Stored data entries
^^^^^^^^

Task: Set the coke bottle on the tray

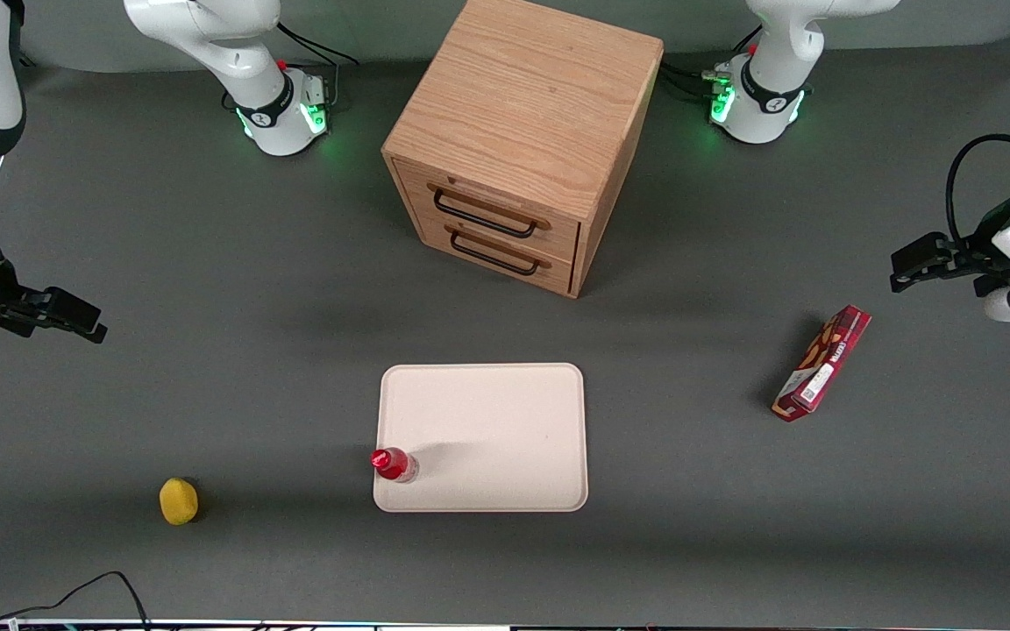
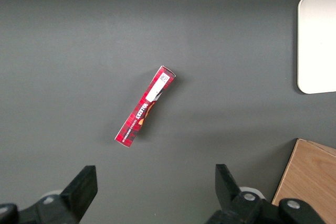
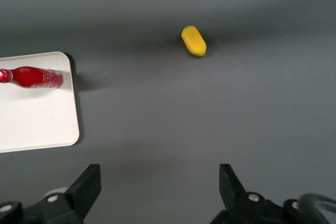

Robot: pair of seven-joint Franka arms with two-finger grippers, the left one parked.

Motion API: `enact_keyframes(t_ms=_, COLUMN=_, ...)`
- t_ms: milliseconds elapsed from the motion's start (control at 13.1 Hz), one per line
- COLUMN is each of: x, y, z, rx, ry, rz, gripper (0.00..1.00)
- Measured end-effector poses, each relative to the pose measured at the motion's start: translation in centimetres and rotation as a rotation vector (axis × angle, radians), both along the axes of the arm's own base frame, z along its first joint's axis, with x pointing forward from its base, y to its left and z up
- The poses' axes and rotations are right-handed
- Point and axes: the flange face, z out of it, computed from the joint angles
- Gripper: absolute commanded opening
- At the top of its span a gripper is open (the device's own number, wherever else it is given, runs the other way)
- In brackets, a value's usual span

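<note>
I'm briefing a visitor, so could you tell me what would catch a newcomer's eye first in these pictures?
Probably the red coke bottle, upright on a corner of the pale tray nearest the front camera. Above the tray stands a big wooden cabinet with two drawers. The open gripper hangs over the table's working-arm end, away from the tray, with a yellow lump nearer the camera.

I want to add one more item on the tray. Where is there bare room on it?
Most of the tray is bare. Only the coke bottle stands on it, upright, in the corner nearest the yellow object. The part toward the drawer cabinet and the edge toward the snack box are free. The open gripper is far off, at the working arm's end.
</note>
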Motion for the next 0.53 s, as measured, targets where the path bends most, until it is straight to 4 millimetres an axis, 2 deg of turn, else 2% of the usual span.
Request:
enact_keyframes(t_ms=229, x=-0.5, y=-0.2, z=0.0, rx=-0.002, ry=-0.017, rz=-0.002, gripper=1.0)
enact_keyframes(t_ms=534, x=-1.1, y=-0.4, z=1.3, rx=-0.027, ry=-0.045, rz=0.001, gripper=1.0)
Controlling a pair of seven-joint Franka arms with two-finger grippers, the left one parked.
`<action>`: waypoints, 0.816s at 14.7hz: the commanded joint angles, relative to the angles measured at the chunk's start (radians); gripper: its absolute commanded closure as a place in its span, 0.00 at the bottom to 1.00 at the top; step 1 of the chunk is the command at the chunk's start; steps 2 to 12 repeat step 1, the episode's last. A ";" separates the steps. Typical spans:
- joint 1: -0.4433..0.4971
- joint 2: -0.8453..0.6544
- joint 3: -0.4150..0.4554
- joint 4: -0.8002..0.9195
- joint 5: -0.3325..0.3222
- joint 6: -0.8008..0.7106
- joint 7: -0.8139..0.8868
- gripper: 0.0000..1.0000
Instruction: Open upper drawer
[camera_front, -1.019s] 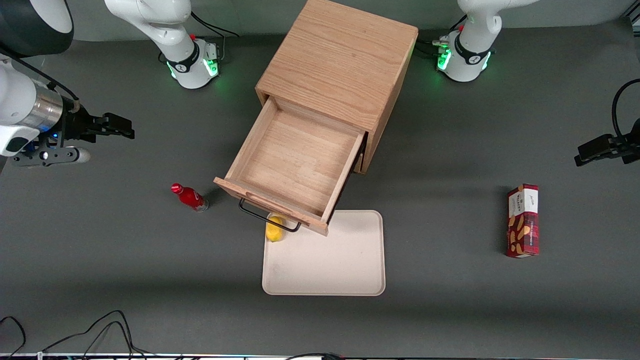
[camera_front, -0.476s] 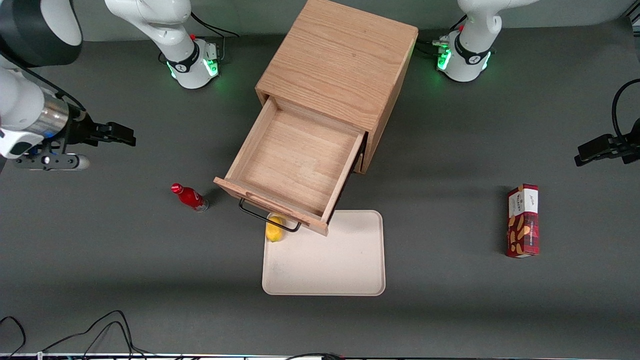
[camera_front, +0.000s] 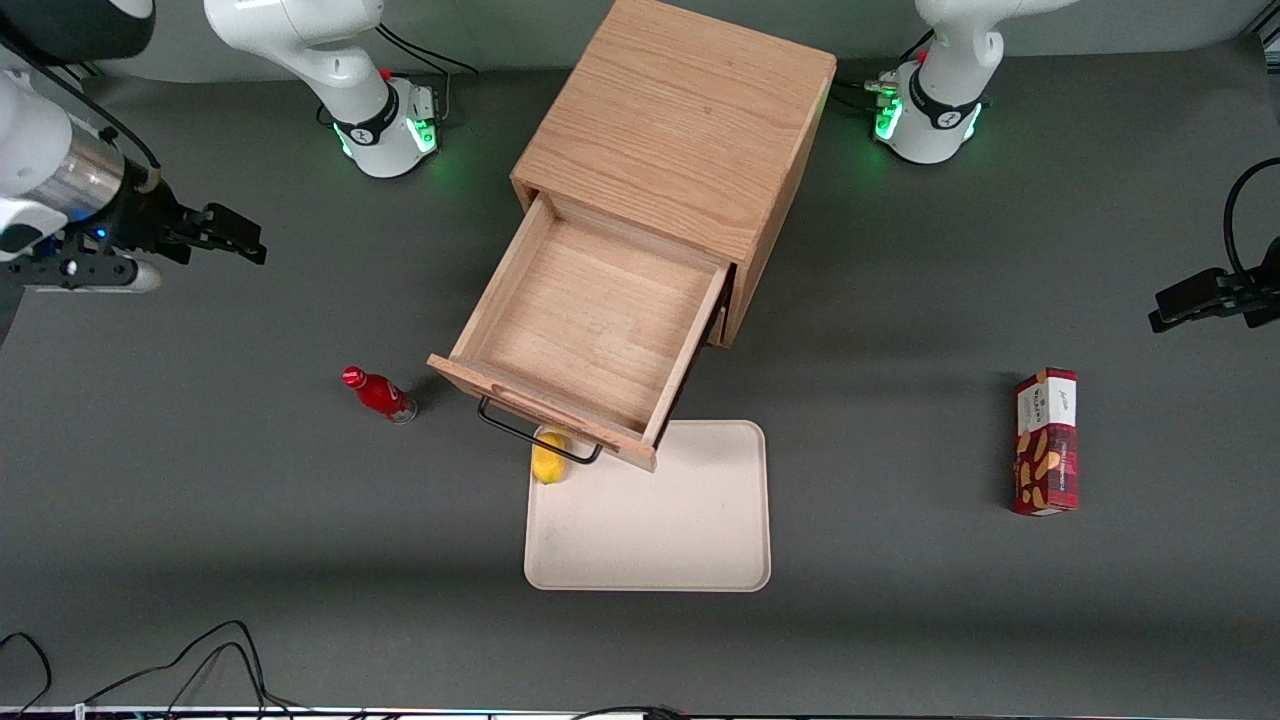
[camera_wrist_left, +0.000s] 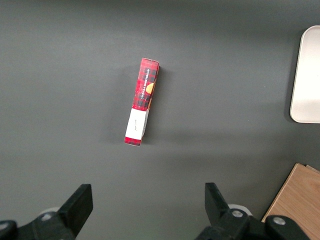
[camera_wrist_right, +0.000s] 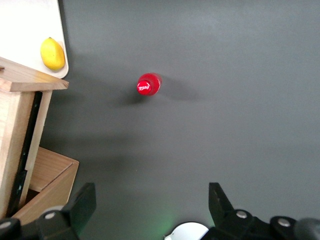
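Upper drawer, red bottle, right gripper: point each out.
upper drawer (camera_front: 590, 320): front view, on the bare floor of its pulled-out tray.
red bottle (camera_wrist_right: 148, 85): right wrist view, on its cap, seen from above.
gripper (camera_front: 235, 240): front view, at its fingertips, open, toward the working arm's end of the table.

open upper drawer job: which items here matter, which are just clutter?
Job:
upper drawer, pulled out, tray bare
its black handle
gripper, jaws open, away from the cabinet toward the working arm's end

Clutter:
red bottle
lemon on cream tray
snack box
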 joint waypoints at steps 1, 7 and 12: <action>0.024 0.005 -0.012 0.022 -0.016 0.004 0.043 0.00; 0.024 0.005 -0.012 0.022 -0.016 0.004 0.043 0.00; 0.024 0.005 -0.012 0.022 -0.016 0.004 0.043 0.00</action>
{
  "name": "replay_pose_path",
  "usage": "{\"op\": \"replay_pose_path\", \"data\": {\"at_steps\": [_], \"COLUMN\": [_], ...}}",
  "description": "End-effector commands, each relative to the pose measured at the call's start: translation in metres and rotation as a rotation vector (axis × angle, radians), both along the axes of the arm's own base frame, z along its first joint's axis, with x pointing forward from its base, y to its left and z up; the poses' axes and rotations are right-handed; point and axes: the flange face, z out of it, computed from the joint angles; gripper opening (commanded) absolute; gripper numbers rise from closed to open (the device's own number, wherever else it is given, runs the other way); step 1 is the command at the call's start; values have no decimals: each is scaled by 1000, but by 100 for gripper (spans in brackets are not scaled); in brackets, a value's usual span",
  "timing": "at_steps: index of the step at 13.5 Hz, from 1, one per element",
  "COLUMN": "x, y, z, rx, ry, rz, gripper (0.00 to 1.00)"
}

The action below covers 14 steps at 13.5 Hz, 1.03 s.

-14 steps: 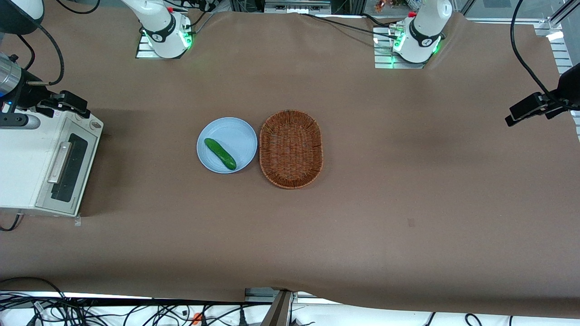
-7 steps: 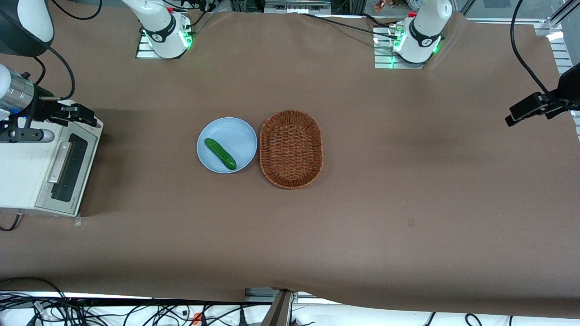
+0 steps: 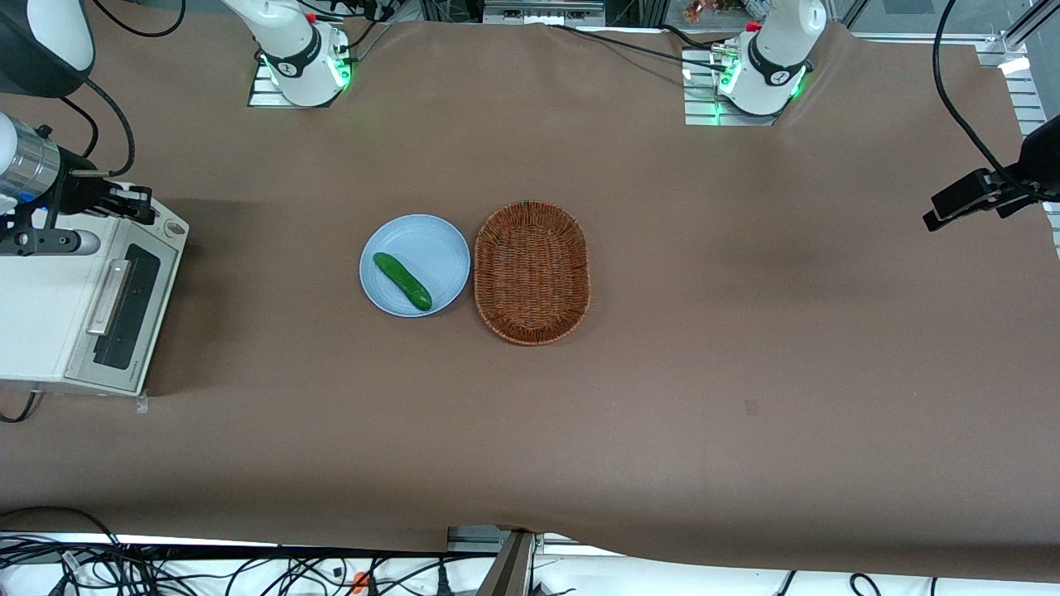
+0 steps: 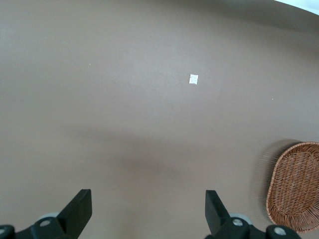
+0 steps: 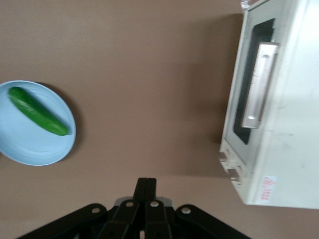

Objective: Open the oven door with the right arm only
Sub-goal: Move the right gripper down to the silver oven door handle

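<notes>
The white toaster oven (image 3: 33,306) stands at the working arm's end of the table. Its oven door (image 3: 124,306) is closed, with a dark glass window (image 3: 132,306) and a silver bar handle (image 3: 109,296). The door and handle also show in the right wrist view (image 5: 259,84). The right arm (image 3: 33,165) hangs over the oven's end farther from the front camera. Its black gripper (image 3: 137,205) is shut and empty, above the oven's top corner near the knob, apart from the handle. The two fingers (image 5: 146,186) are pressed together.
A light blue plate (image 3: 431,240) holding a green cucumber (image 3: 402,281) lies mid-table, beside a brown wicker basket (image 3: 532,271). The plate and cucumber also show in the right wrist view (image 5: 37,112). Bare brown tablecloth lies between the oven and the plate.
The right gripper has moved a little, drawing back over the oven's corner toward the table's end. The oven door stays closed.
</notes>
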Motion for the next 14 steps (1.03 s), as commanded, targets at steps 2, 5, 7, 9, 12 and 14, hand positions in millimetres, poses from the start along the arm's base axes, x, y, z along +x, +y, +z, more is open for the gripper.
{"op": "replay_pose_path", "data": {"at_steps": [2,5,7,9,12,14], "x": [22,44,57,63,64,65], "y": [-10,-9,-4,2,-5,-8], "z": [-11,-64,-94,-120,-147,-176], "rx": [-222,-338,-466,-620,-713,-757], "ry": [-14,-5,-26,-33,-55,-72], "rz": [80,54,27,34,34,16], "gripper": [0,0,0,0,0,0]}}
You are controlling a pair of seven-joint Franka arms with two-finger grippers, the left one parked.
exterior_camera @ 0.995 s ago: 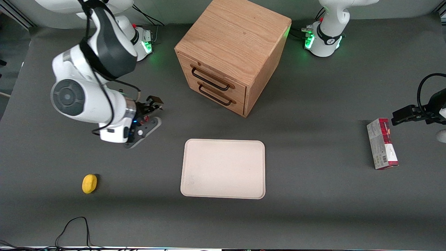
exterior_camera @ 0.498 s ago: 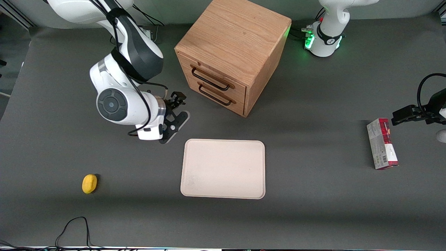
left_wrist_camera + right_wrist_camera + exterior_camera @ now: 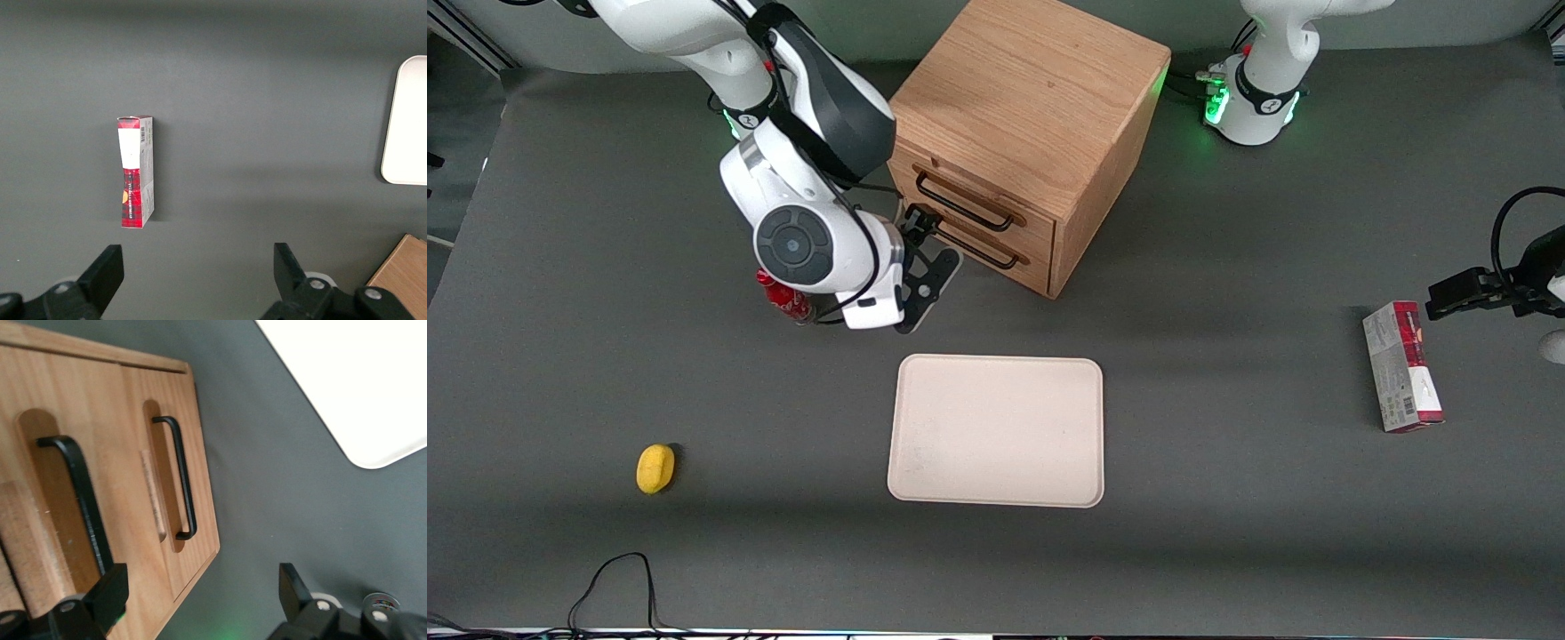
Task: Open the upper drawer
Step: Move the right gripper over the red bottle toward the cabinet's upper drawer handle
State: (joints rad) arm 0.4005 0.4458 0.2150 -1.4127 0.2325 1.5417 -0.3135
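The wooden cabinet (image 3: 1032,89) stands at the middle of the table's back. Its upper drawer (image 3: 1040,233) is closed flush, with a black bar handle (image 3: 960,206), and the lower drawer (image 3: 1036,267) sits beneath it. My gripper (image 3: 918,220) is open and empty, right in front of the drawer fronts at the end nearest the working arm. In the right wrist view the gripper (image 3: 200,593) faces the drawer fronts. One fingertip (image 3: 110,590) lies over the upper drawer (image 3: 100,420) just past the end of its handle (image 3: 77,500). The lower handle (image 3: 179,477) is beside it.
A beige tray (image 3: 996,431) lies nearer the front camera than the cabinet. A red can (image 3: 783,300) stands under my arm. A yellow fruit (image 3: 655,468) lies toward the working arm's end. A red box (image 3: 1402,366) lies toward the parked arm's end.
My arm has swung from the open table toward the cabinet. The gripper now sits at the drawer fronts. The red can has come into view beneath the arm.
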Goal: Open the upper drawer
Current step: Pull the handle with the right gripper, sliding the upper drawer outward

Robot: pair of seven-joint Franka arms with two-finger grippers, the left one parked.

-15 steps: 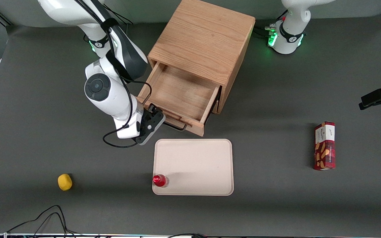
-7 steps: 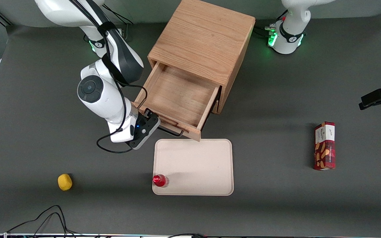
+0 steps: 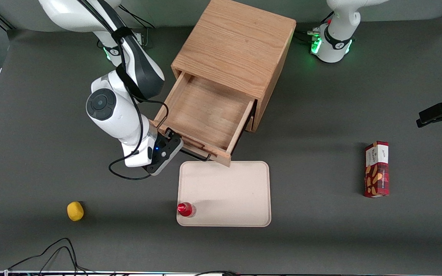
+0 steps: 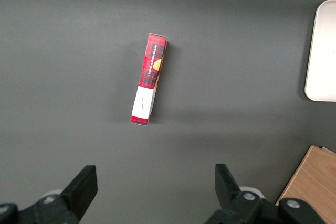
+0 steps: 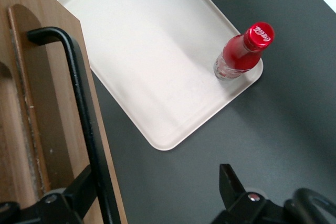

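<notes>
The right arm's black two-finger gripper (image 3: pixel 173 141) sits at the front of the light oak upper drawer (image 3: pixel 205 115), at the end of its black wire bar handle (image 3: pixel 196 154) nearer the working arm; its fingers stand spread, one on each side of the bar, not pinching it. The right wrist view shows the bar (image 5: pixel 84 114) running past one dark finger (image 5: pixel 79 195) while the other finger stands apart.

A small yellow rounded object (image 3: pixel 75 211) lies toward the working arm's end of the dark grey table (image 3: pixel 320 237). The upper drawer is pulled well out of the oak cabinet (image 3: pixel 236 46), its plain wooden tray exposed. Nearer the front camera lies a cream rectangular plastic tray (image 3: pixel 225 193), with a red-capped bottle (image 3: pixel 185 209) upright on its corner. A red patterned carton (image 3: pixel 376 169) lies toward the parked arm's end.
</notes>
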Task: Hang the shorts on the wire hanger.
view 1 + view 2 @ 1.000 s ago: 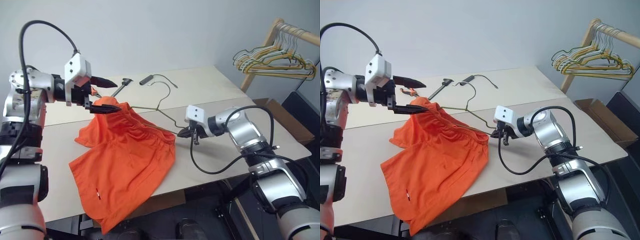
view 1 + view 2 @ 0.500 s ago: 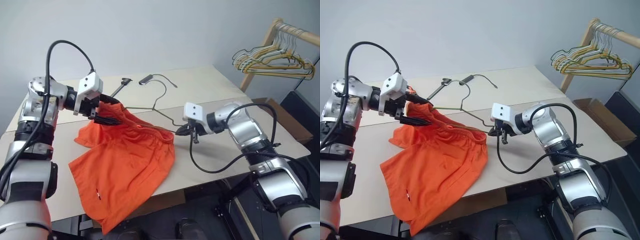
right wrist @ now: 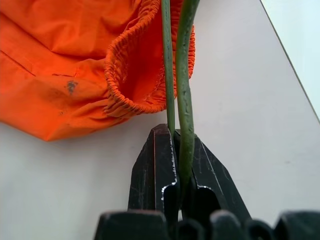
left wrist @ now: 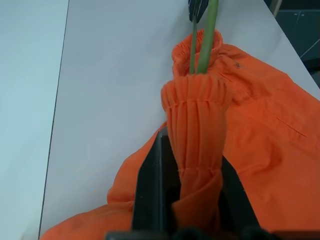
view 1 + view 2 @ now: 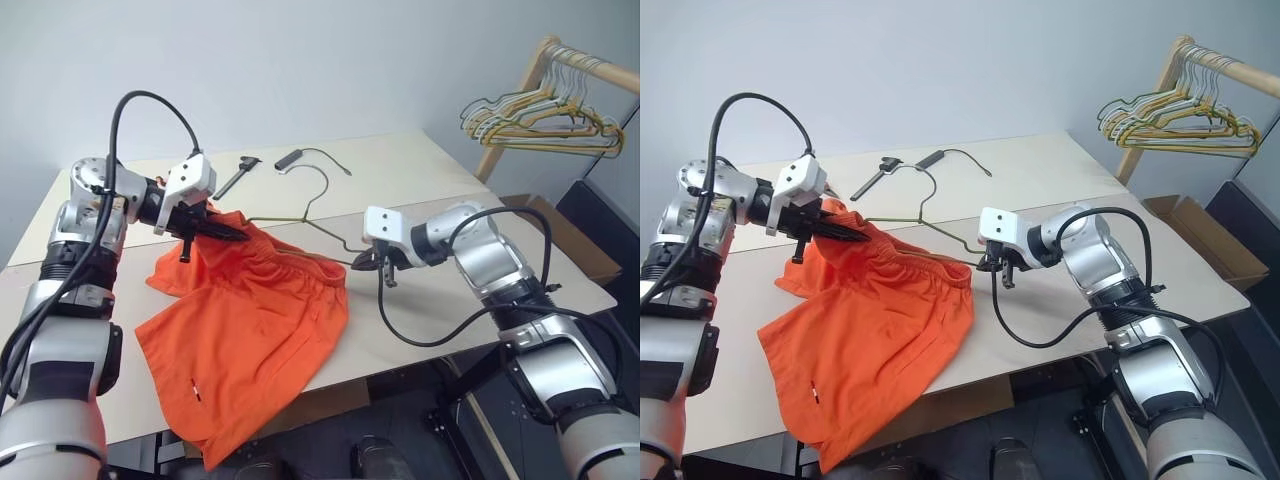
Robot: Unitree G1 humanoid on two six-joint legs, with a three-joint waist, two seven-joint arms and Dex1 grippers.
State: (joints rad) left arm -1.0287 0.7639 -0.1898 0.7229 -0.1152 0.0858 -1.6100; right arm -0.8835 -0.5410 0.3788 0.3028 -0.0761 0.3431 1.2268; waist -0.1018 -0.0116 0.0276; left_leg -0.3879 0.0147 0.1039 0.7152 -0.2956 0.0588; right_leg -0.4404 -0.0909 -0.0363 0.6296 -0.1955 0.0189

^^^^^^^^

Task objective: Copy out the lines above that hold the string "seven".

Solution for this exercise:
Robot: pair of seven-joint Franka arms with two-finger grippers, the left one parked.
Controlling a pair of seven-joint Franka arms with two-finger grippers, the left one parked.
You are controlling a pair of seven-joint Franka arms with two-finger grippers, the left one parked.
Robot: pair of seven-joint Franka arms with two-finger grippers, the left one parked.
Robot: Unitree G1 humanoid on two six-joint legs, with a three-joint waist, two seven-joint arms and Dex1 grippers.

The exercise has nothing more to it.